Action item » Where does the word "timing" occur in the entries below? Copy every line that has it.

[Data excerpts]
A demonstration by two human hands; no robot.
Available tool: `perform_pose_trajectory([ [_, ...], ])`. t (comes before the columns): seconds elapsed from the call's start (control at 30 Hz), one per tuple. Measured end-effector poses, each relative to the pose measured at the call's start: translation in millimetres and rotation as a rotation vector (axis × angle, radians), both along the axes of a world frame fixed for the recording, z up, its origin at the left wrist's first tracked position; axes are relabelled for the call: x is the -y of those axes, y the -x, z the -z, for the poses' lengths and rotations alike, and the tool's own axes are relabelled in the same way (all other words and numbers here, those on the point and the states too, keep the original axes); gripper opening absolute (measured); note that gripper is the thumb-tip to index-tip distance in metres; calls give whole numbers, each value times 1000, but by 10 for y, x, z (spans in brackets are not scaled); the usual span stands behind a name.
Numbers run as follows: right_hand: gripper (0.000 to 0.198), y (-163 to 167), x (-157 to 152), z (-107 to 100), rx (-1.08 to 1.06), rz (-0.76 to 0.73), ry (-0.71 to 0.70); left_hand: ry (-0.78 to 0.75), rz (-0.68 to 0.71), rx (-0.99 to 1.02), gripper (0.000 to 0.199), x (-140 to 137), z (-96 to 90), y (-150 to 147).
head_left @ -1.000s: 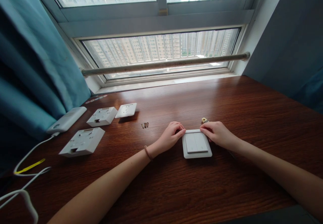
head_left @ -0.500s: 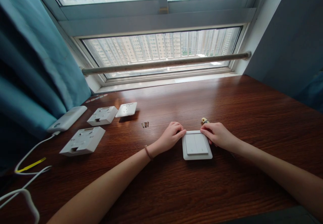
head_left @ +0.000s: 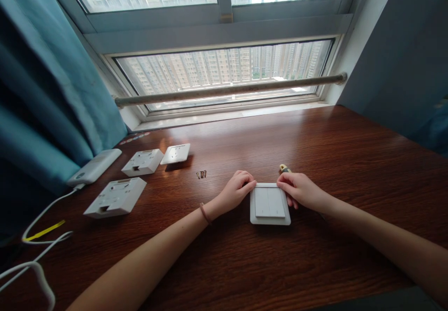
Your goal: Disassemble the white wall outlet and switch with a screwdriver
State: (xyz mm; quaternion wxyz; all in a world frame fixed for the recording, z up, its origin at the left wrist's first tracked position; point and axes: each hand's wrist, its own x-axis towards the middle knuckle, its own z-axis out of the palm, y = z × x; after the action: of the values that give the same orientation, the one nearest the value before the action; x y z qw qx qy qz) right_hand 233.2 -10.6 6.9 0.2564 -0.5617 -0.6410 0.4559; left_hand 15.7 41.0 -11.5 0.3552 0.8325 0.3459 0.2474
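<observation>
A white wall switch [head_left: 269,202] with long side-by-side rocker keys is held low over or on the table in front of me; I cannot tell whether it touches the wood. My left hand [head_left: 238,189] pinches its far left corner between thumb and fingers. At the far right corner my right hand [head_left: 297,188] grips it the same way, with the lower fingers curled beneath. Just beyond the right hand lies a tool with a yellow and black handle [head_left: 285,168], partly hidden by that hand. Several small brass-coloured screws [head_left: 201,174] lie to the left of my left hand.
On the left stand a white back box [head_left: 117,196], another white box [head_left: 143,161] and a tilted socket panel [head_left: 176,153]. A white power bank [head_left: 94,167] with a white cable [head_left: 42,213] and a yellow strip [head_left: 45,230] lie beside the blue curtain [head_left: 84,101]. A window bar runs behind the table.
Both hands keep their hold on the wall switch, which has shifted slightly left and toward me. The camera view has tipped a little; the other things lie as before.
</observation>
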Motion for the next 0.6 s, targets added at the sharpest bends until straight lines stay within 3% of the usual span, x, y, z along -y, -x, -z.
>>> perform_pose_trajectory([
  [0.3,31,65,-1,37,-334,-17,149,246,-62,236,32,-4,-54,46],
  [0.47,36,82,20,3,-498,53,194,431,-53,342,41,-20,-51,67],
  [0.6,34,80,28,-6,-632,134,164,445,-81,388,42,-26,-43,92],
])
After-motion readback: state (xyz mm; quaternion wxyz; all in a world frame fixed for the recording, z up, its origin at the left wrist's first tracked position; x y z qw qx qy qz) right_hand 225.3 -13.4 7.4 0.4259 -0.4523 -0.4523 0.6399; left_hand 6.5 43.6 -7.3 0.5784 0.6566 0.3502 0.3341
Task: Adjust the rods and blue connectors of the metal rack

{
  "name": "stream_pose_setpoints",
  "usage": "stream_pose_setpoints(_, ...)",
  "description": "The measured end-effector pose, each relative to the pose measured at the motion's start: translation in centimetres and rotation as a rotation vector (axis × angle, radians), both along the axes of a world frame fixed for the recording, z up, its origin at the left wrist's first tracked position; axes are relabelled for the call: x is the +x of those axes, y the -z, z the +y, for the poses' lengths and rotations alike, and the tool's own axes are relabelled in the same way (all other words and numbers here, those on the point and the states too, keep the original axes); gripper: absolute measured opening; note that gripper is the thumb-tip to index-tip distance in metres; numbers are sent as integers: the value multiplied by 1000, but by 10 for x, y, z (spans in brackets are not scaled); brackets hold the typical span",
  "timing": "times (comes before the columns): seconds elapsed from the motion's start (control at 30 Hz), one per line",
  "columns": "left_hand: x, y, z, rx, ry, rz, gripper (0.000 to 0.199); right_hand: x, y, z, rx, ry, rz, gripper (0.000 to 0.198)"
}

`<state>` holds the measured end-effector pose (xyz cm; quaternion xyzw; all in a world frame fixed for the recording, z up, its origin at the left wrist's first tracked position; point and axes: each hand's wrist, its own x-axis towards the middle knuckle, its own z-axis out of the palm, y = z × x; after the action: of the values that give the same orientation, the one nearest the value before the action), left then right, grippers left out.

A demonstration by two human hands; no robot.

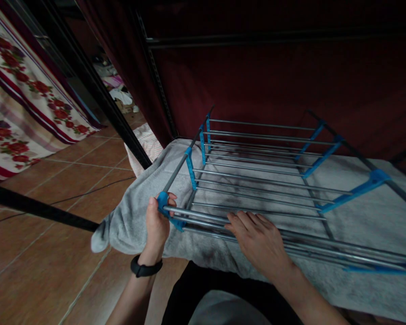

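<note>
A shoe rack (257, 188) of thin metal rods and blue plastic brackets lies across a grey blanket. My left hand (158, 221), with a black band on the wrist, is closed around the blue bracket (162, 201) at the rack's near left corner. Further right, my right hand (255, 237) rests over the near metal rods (203, 216), its fingers bent around them from above. The undersides of those fingers are hidden. Other blue brackets (365, 187) join the rods to the dark side tubes on both sides.
The grey blanket (128, 212) covers a bed-like surface and hangs over its edge. Black metal posts (98, 99) frame it on the left, and a dark red curtain (257, 81) hangs behind. A cable (88, 194) crosses the tiled floor (30, 253). Flowered curtains (23, 104) hang at far left.
</note>
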<state>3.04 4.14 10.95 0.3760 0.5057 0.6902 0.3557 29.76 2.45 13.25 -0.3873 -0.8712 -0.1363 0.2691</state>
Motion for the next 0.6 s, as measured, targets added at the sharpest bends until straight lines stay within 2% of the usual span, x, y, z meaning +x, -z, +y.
stream_pose_setpoints(0.6, 1, 0, 0, 5, -3, 15, 66, 0, 0, 0, 6, 4, 47, 15)
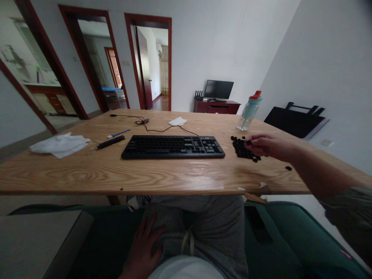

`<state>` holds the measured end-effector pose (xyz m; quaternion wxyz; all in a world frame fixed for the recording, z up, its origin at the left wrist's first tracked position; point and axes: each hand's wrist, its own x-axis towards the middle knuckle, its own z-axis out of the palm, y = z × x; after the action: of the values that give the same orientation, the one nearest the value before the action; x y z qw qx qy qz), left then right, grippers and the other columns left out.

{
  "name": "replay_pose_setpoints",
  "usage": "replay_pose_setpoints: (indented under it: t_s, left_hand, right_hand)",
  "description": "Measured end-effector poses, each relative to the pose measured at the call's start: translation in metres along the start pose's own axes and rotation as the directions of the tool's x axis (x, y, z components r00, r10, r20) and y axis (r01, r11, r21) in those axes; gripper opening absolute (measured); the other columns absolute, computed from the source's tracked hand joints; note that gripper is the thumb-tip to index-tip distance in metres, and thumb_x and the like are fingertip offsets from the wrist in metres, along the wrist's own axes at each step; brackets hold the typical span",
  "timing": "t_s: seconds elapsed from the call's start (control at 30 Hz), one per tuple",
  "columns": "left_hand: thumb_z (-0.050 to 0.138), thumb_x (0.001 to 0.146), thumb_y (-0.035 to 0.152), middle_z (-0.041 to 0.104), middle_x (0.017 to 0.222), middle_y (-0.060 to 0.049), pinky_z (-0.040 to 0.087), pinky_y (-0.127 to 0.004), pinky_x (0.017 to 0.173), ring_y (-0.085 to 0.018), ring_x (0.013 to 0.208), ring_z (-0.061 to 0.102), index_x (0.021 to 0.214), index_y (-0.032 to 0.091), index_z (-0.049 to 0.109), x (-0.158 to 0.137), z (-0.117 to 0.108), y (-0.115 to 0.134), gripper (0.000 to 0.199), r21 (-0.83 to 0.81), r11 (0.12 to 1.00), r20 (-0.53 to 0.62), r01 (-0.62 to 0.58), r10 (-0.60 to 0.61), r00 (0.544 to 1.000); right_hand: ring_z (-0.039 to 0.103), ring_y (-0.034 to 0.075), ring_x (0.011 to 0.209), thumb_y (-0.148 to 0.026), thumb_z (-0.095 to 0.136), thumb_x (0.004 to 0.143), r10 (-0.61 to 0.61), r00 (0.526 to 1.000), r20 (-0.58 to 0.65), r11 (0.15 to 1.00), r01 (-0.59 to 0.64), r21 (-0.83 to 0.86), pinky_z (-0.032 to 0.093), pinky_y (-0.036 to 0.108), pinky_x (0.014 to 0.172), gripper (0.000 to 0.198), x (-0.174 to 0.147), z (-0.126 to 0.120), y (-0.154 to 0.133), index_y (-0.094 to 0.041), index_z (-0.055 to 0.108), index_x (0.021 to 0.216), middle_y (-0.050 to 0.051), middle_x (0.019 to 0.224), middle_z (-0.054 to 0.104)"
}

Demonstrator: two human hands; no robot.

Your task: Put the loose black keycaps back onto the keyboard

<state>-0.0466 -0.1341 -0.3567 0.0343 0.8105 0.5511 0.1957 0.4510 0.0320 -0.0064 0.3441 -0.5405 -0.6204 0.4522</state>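
Observation:
A black keyboard (173, 147) lies in the middle of the wooden table; many of its keycaps look to be off, its key area mostly bare. To its right is a pile of loose black keycaps (243, 149). Above that pile, my right hand (266, 145) pinches a small black keycap (248, 142) between thumb and fingers. One stray keycap (288, 168) sits apart, nearer the table's right side. My left hand (147, 246) rests on my thigh with its fingers spread, holding nothing.
White tissues (60, 144), a blue brush (118, 134) and a black pen-like tool (111, 142) lie left of the keyboard. A folded tissue (178, 121) and the coiled cable (142, 121) lie behind it. A water bottle (249, 111) stands behind the keycaps. A phone (258, 224) lies on the green seat.

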Motion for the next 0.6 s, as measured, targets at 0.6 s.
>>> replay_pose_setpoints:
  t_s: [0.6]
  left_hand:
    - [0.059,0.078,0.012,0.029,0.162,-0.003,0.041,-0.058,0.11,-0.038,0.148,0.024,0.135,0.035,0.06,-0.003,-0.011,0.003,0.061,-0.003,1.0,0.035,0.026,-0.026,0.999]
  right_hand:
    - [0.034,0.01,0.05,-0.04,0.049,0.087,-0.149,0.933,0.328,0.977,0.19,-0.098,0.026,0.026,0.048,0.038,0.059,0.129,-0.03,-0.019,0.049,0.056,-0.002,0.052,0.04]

Your response »
  "timing": "times (comes before the columns): seconds elapsed from the motion's start (control at 30 Hz), one per line",
  "timing": "t_s: seconds elapsed from the call's start (control at 30 Hz), one per tuple",

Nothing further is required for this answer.